A POP opera about death premiers in Glasgow this week before touring to Edinburgh and Dundee in March.

The Dark Carnival teams new songs by eight-piece cabaret band A New International to a story by Matthew Lenton, director of multi-award-winning theatre company Vanishing Point.

Set in a cemetery, the “music and theatre spectacle” sees the eight-piece band take the stage to play live alongside another eight other performers from the Citizens’ Theatre and the Dundee Rep Ensemble.

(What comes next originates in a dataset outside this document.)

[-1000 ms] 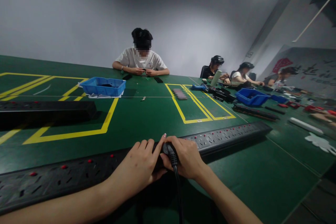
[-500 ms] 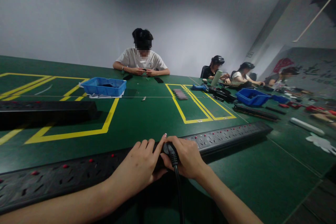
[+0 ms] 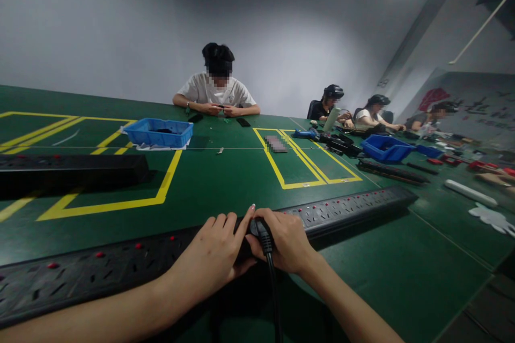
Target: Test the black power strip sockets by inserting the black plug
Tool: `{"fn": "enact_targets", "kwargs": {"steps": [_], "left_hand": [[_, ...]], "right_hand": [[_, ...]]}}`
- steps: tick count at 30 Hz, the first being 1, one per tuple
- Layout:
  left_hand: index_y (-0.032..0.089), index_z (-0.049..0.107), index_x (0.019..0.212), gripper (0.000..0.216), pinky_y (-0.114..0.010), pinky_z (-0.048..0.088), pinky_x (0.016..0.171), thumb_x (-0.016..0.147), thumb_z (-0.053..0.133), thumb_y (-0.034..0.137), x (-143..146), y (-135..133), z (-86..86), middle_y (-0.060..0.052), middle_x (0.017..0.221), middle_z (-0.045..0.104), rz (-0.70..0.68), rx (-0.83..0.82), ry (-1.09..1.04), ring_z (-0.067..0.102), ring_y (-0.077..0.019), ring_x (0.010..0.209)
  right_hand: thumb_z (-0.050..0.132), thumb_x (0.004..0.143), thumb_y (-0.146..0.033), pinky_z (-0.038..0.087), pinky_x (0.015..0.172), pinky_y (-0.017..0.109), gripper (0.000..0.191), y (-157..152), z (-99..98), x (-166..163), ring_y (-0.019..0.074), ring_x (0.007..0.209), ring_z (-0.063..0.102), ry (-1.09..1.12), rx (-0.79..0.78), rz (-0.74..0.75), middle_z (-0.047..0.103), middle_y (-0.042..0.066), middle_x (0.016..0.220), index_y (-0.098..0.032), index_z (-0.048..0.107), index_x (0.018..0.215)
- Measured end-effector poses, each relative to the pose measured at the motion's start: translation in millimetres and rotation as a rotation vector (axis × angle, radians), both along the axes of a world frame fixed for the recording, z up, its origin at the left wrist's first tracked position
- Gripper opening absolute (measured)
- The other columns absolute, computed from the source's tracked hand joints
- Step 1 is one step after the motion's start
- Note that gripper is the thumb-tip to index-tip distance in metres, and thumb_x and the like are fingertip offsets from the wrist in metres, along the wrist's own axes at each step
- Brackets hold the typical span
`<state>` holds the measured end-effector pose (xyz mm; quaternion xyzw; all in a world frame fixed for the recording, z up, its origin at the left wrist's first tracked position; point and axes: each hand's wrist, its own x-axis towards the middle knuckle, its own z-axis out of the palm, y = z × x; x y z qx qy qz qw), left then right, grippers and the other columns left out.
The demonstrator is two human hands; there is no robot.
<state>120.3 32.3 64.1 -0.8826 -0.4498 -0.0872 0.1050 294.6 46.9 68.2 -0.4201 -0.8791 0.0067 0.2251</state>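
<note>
A long black power strip (image 3: 346,210) with rows of sockets and small red switches lies slantwise across the near side of the table. My left hand (image 3: 217,246) is wrapped over its middle, thumb at the near side, with the index fingertip reaching to the plug. In my right hand (image 3: 287,238) is a black plug (image 3: 262,233), pinched against the strip. Its cord (image 3: 274,295) hangs down towards me. My fingers cover the plug's pins and the socket beneath, so I cannot tell whether it is inserted.
Another black power strip (image 3: 72,171) lies at the left. Beyond it stands a light blue tray (image 3: 161,133); a phone-like flat object (image 3: 276,144) lies within yellow tape. A dark blue bin (image 3: 387,149) and loose parts sit at the right. Across the table sits a person (image 3: 217,91); others work farther right.
</note>
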Motion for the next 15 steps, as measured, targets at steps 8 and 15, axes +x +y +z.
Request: {"fn": "enact_targets", "kwargs": {"steps": [8, 15], "left_hand": [[0.012, 0.02, 0.136, 0.067, -0.036, 0.036, 0.07, 0.081, 0.036, 0.047, -0.3, 1.3, -1.4, -0.011, 0.088, 0.053, -0.004, -0.006, -0.016, 0.047, -0.0228, 0.079], [0.013, 0.018, 0.136, 0.067, -0.035, 0.035, 0.069, 0.081, 0.037, 0.046, -0.1, 1.3, -1.2, -0.01, 0.088, 0.052, 0.002, -0.009, -0.001, 0.047, -0.0227, 0.078]], "right_hand": [[0.046, 0.081, -0.034, 0.042, 0.067, 0.026, 0.03, -0.1, 1.0, 0.7, 0.0179, 0.08, 0.059, -0.001, 0.014, 0.018, 0.061, 0.008, 0.091, -0.018, 0.046, 0.106], [0.046, 0.08, -0.035, 0.043, 0.069, 0.027, 0.032, 0.0, 1.1, 0.3, 0.019, 0.084, 0.059, -0.01, -0.001, 0.018, 0.061, 0.01, 0.094, -0.017, 0.045, 0.107]]}}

The latter’s Ann Louise Ross stars as Mrs Eugenia Mark, the stoical leader of a group of revolutionaries inhabiting the cemetery’s underground levels; members of an afterlife who have discovered that death is not the end.

Through song, spoken word and visuals, The Dark Carnival tells of these “necropolitans”, those who, rather than being a bit glum at not being alive any more, spend much of their time partying.

“There’s a drunken angel hanging about in the clouds higher up, seeing it all,” says Biff Smith, frontman of A New International.

“You see the cemetery above and below the ground and our band is basically the house band in the Underworld.”

Lenton handpicked the Glasgow band after hearing their dramatic mix of flamenco, chanson, cabaret and carnival. Smith, who is also A New International’s accordion-player, says an album of the Dark Carnival songs is being pressed as we speak.

“When Matt showed me the story, it had this anarchic quality I liked,” Smith says. “It reminded me of Kurt Weil, of The Rocky Horror Picture Show. Frank-N-Furter was a big hero for me. I always liked the baddies more than the people you were meant to like, they were always more interesting.”

This is the first time Smith has worked with theatrical collaborators but not his first inroad into fiction: in 2016 he wrote a book of stories to accompany A New International’s first album Come To The Fabulon.

“I found it helped me in terms of writing,” says Smith, who has been writing songs since the mid-1990s when he was the frontman of indie band The Starlets. He’s just finished a day of rehearsals for the vivid-looking show, which features set and costumes by Dundee Rep stage designer Kenneth MacLeod.

“It’s stunning, really beautiful,” says Smith. “It reminds me of Johnny Depp in Sweeney Todd, dark with these bright colours; very sumptuous to look at.”

He adds: “I’m a big cabaret fan, both the film and the genre, of that idea of creating something out of the ordinary, whether it’s set underground or off the street. Things that are often overlooked is what interests me. Though I never thought I would be writing a concept album about death, it was good to write about someone else’s weeping soul for once instead of my own.”

It’s not a downer though, he says: there’s “just enough doom and gloom” and plenty of dark, ribald humour.

In May, Smith stars in a smaller-scale version of the production with storyteller Robert Jack. The Dark Carnival: Unplugged will travel to theatres, halls and even a graveyard – the grounds of Paisley Arts Centre.